A novel monitoring index for mechanical properties prediction in composite manufacturing based on electromechanical behavior and statistical approach

Abstract

Carbon-fiber-reinforced plastics (CFRPs) are commonly utilized in the aerospace and automotive industries owing to their high strength-to-weight ratios. Given the complexity of manufacturing CFRPs, several process monitoring techniques have been developed. This study investigated the correlation between monitoring data and mechanical properties of CFRP panels, aiming at a real-time prediction of the mechanical properties without post-evaluation testing. Electrical resistance changes were analyzed on the basis of electromechanical behaviors between the resin and carbon fibers. Process monitoring was conducted during the infusion and curing of 400 mm x 600 mm panels, similar size to those of industrial panels.

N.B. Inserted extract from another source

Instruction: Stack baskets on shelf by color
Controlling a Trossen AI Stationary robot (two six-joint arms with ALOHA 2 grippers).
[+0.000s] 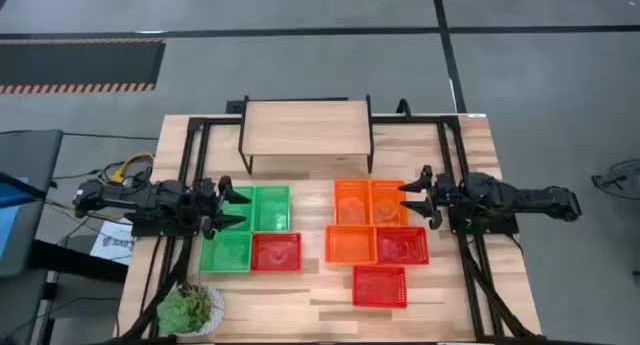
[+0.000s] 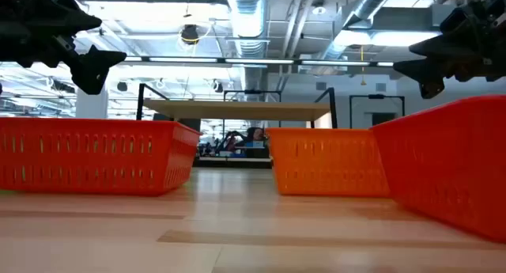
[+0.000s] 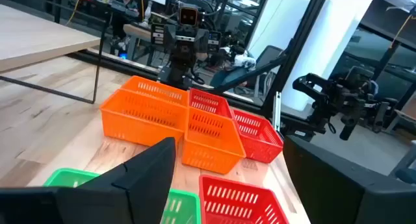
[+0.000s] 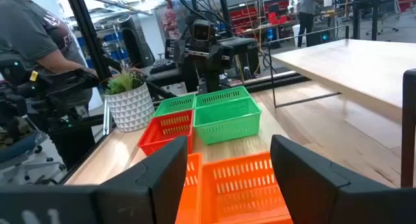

The cured panels were cut into 26 specimens and tested for flexural strength using three-point bending. Monitoring index was introduced to establish a quantitative correlation between the monitoring data and mechanical properties of the CFRP panels. This index provides an integrated indicator for diagnosing quality at the section level within the panel. The mechanical properties were distributed based on the monitoring index, offering a probability-based evaluation. For robustness, the process monitoring results were incorporated into the index, imposing a penalty on the monitoring index for defects, particularly partial impregnation, based on their severity. The adjusted index predicted flexural strength with low root-mean-square error and mean absolute error values, indicating high reliability. Further, optical microscopy confirmed the effect of the void content on the mechanical properties. The proposed system can enhance the efficiency and reliability of composite manufacturing by reducing the reliance on post-processing in nondestructive evaluations.